Molesta busqué al causante del escándalo y hallé una vieja camioneta pintada de verde fosforescente estacionarse frente a la puerta principal. Contraje el rostro preguntándome quién sería el desquiciado que usaría algo parecido.
—¡El barco ha llegado a puerto! —gritó un anciano que la conducía. No pude verlo bien a lo lejos, pero me pareció estaba hablando en mi dirección. Por la forma en que Nicolás agitó su mano descubrí tenía razón—. ¡Pero si es tu novia puedes tardarte todo lo que quieras! —añadió a la nada, desconcertándome. Parpadeé, aletargada. ¿Novia?, me horroricé.
—Debo irme —me despertó Nicolás—. Es mi tío —explicó algo que no le pedí—. Ignóralo, está un poco loco —mencionó jovial.
—Así que es de familia —murmuré.
Ese comentario despertó un malestar callado, pero lo olvidé cuando un estruendo me devolvió al presente.
—Nicolás —insistió golpeando el puño contra el volante. Tuve que cubrirme la cara para disipar la pena.

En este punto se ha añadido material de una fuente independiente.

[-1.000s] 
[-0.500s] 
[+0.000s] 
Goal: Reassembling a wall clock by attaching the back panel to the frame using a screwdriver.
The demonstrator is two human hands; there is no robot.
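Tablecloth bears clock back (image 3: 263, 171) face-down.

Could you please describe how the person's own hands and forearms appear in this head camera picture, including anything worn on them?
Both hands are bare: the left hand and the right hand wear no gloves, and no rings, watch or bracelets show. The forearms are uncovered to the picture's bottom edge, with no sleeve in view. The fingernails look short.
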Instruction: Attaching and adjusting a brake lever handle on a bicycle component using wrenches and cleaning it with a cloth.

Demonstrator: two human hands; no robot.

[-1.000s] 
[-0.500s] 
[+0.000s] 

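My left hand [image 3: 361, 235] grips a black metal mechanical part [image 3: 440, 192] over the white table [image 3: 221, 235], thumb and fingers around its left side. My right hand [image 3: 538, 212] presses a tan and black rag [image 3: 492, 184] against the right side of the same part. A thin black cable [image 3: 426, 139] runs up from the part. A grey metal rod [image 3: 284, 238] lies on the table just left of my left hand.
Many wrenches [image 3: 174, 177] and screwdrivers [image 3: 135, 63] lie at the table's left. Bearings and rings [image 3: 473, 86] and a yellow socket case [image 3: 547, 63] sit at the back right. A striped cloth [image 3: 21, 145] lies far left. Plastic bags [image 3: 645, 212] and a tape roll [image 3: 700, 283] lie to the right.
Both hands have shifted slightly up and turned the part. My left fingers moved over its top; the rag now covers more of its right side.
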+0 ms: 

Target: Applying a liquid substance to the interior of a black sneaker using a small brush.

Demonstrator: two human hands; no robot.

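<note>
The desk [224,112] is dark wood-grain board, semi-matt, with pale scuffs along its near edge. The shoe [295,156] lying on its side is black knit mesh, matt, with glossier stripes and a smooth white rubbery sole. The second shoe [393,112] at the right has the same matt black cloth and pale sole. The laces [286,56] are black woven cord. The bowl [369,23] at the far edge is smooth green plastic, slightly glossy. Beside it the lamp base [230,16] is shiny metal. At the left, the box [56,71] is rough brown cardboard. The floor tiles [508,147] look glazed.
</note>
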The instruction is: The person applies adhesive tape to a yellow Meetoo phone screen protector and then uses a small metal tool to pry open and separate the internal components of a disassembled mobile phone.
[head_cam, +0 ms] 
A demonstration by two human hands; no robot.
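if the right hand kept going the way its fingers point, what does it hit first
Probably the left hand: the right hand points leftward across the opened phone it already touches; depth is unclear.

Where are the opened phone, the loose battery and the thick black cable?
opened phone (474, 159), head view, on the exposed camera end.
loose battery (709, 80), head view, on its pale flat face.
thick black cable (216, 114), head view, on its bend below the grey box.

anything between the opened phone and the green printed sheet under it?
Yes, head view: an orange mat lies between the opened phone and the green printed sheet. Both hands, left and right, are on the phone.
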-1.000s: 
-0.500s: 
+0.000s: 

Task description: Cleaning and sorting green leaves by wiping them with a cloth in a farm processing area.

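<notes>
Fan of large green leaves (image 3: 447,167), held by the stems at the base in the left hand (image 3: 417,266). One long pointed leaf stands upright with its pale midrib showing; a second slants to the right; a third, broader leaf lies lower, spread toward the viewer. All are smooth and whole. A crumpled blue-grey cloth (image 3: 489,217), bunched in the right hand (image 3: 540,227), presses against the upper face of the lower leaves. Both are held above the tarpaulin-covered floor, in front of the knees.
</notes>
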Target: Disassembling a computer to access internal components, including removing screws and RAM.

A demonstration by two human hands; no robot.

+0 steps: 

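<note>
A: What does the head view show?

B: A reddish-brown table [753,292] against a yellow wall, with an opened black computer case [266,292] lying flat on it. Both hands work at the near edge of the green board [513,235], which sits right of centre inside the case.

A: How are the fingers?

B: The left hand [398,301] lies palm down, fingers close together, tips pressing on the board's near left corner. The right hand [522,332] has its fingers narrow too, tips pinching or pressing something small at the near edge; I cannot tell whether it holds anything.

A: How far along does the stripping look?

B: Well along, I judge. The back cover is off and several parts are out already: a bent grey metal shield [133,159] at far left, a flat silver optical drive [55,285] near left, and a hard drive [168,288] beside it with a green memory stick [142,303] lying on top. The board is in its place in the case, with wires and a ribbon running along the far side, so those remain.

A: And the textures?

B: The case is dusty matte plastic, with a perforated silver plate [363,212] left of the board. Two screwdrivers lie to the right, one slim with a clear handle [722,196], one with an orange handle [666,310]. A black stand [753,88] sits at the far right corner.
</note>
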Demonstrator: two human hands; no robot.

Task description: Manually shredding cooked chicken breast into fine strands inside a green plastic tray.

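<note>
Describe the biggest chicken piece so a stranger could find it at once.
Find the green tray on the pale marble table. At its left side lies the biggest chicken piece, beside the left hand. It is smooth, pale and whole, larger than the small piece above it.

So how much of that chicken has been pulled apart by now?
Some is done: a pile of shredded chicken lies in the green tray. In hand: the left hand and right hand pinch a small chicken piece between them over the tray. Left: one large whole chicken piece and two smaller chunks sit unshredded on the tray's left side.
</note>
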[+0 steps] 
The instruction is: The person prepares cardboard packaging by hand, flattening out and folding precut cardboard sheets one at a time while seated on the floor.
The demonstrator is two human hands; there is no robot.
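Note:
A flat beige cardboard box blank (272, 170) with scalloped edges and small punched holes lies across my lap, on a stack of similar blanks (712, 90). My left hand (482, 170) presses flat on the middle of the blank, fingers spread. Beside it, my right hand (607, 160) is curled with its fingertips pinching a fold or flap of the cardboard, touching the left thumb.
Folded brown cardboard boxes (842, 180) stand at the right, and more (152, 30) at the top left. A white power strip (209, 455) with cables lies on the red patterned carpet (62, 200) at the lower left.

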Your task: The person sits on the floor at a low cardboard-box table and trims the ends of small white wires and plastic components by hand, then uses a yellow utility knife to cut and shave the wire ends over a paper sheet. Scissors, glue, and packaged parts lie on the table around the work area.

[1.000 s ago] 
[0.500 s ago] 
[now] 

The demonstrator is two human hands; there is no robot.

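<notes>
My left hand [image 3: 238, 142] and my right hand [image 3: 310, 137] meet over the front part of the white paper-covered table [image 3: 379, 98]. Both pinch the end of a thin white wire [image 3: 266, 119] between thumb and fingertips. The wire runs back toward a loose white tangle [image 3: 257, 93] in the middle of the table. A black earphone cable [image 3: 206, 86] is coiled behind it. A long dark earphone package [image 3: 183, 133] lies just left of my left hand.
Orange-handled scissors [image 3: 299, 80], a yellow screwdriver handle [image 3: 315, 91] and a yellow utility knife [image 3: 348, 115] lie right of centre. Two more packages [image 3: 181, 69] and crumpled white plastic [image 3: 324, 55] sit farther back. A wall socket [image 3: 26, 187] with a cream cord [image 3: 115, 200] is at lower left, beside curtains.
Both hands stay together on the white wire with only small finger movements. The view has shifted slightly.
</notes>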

—¿Entonces nos vemos mañana? —me preguntó sonriendo. Fue raro que me mirara de ese modo, como si fuéramos amigos de toda la vida cuando nos habíamos conocido esa mañana.
—No te prometo nada.
—¡Entonces mañana! —dio por hecho optimista, ignorándome, bajando a toda prisa las escaleras.
Abrí la boca para protestar, pero me rendí, resultaría inútil alegar estando tan lejos. Negué cruzándome de brazos, mirándolo subir a la camioneta y saludar al anciano.
Definitivamente no tenía lo indicado para ganar y supongo que él lo sabía mejor que nadie. Entrecerré los ojos, analizándolo. ¿Entonces por qué se había unido al concurso? Esa duda no dejaba de darme vueltas en la cabeza. Y tal como siempre sucedía cuando algo no me dejaba en paz, me propuesta dar con la respuesta. Descubriría, de una u otra forma, qué buscaba el tal Nicolás Cedeño.